Publisher’s Blurb: “Surprisingly little is known about what ancient Confucian thinkers struggled with in their own social and political contexts and how these struggles contributed to the establishment and further development of classical Confucian political theory. Leading scholar of comparative political theory, Sungmoon Kim offers a systematic philosophical account of the political theories of Mencius and Xunzi, investigating both their agreements and disagreements as the champions of the Confucian Way against the backdrop of the prevailing realpolitik of the late Warring States period. Together, they contributed to the formation of Confucian virtue politics, in which concerns about political order and stability and concerns about moral character and moral enhancement are deeply intertwined.

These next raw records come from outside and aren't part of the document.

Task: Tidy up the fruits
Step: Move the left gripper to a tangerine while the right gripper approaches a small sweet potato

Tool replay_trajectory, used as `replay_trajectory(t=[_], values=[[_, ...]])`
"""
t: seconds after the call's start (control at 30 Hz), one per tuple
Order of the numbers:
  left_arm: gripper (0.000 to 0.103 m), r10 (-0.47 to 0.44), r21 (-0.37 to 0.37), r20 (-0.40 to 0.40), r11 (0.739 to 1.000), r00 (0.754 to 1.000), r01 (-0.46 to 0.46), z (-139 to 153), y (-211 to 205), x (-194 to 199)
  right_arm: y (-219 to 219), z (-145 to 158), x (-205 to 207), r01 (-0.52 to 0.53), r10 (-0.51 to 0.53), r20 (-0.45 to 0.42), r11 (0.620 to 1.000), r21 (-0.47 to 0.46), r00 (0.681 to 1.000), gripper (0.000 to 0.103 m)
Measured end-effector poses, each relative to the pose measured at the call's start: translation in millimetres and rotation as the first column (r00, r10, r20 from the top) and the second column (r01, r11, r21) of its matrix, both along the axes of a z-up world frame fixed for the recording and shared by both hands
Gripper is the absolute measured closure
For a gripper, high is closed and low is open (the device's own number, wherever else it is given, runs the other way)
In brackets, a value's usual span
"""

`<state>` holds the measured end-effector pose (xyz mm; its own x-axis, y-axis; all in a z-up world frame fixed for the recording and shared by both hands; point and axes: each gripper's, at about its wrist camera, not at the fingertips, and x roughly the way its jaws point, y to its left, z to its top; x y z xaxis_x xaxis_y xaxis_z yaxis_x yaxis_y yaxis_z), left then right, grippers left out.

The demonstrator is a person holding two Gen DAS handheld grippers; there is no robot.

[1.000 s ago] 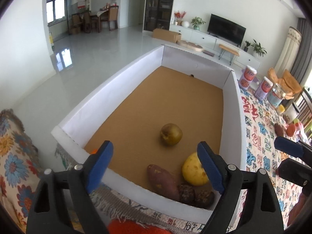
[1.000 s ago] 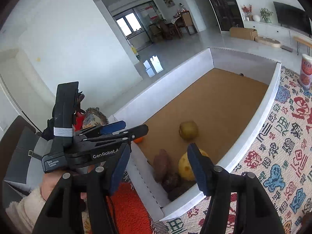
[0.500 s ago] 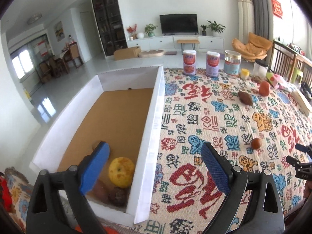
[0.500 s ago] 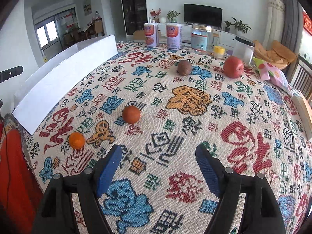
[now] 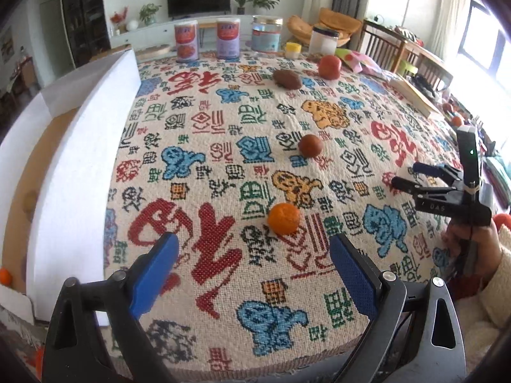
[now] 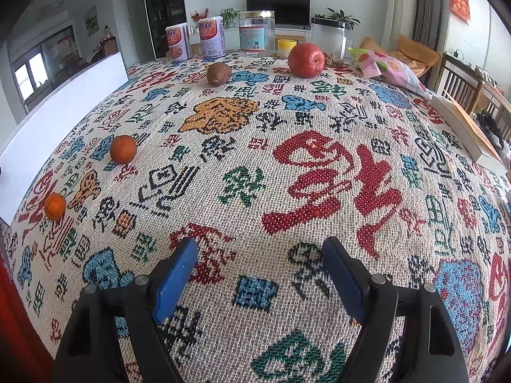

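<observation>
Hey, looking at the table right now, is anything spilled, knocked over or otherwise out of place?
Nothing is spilled or tipped. Four fruits lie loose on the patterned cloth outside the white box: a small orange, a darker round fruit, a brown one and a red one. The canisters stand upright.

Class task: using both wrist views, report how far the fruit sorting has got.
Done: one small orange fruit lies inside the white box. In hand: nothing; the left gripper is open, the right gripper opening. Left: tangerine, darker orange, brown fruit, red fruit.
</observation>
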<state>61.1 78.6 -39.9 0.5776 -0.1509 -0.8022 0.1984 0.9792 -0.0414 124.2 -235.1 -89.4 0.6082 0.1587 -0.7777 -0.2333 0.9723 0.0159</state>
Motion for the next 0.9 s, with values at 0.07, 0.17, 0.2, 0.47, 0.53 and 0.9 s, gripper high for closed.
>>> replay_trajectory(t=[0.07,0.17,0.2,0.47,0.53,0.9], values=[[0.008,-0.016,0.02,-0.022,1.0,1.0,0.017,-16,-18,7,3,-2,0,-0.005,0.005,-0.002,1.0,-0.016,1.0,0.018],[0.017,-0.029,0.024,-0.034,0.999,0.999,0.029,-34,-34,19,3,-2,-1,-0.004,0.004,-0.004,1.0,-0.012,1.0,0.017],[0.02,-0.028,0.042,-0.034,0.999,0.999,0.029,-40,-38,22,2,-2,-1,-0.003,0.003,-0.004,1.0,-0.006,1.0,0.017],[0.074,0.014,0.031,0.025,0.999,1.0,-0.015,-50,-30,31,1,-1,0,-0.004,0.004,-0.005,1.0,0.0,1.0,0.016],[0.074,0.032,-0.003,0.026,0.999,0.999,-0.032,-47,-21,41,1,-2,0,-0.004,0.004,-0.005,1.0,0.0,1.0,0.016],[0.035,0.141,0.019,0.038,0.99,0.989,-0.141,-57,7,76,1,-2,-1,-0.004,0.004,-0.005,1.0,0.003,1.0,0.015]])
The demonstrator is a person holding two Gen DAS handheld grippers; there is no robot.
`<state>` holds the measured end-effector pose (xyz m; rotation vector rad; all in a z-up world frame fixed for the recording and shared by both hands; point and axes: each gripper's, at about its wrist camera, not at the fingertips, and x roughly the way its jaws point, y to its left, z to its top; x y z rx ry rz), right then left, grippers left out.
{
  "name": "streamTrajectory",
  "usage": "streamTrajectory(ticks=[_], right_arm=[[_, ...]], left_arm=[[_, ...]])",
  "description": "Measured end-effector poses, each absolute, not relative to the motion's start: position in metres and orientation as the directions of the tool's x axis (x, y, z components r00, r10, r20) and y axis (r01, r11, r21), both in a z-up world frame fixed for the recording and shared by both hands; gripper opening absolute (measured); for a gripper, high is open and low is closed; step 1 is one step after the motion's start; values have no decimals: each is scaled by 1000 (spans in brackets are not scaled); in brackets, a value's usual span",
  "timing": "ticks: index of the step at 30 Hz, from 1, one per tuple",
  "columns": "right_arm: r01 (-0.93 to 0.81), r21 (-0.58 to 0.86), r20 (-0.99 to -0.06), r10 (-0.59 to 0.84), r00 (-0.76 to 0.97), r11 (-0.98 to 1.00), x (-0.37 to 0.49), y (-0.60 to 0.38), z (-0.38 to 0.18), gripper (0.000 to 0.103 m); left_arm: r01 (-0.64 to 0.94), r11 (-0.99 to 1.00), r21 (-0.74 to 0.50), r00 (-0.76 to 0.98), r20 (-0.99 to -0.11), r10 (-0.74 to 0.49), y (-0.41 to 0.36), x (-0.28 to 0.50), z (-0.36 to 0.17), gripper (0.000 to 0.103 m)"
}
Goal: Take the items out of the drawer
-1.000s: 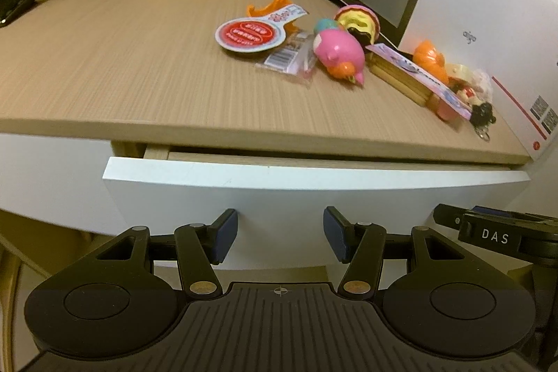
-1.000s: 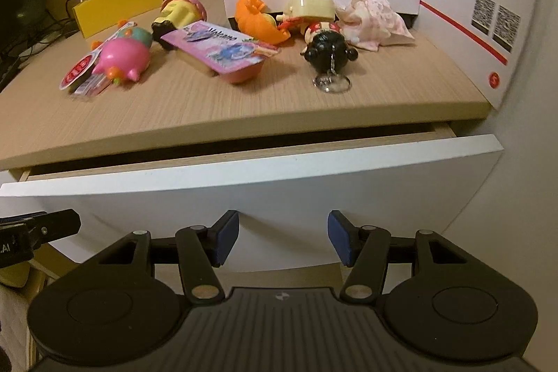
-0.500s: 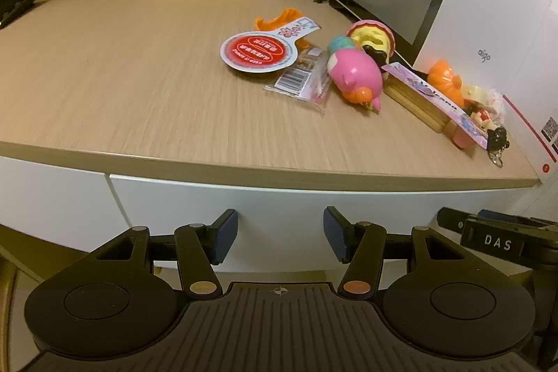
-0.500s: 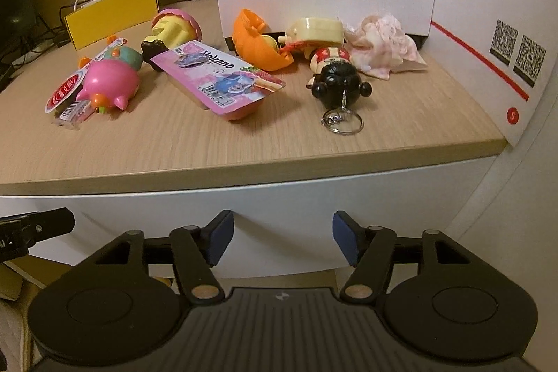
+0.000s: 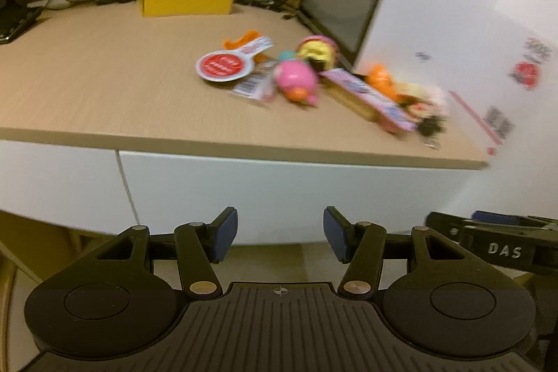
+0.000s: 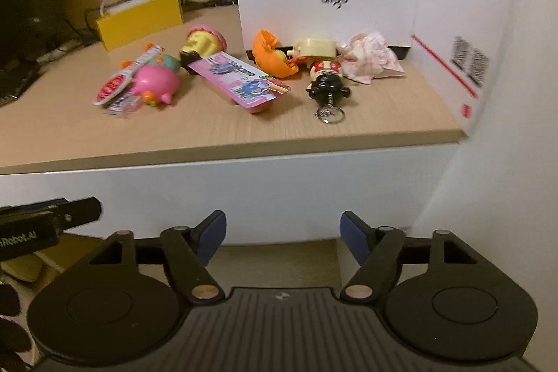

By presenting their political philosophies in terms of constitutionalism, Kim shows how they each developed the ability to authorize the ruler’s legitimate use of power in domestic and interstate politics in ways consistent with their distinctive accounts of human nature.”
Table of Contents:
Part I. Confucian Constitutionalism:
1. Interest, morality, and positive Confucianism
2. Virtue, ritual, and constitutionalism
3. Before and after ritual: moral virtue and civic virtue
Part II. Wang, Ba, and Interstate Relations:
4. The psychology of negative Confucianism
5. Hegemonic rule: between good and evil
6. Responsibility for all under heaven
Conclusion: between old and new.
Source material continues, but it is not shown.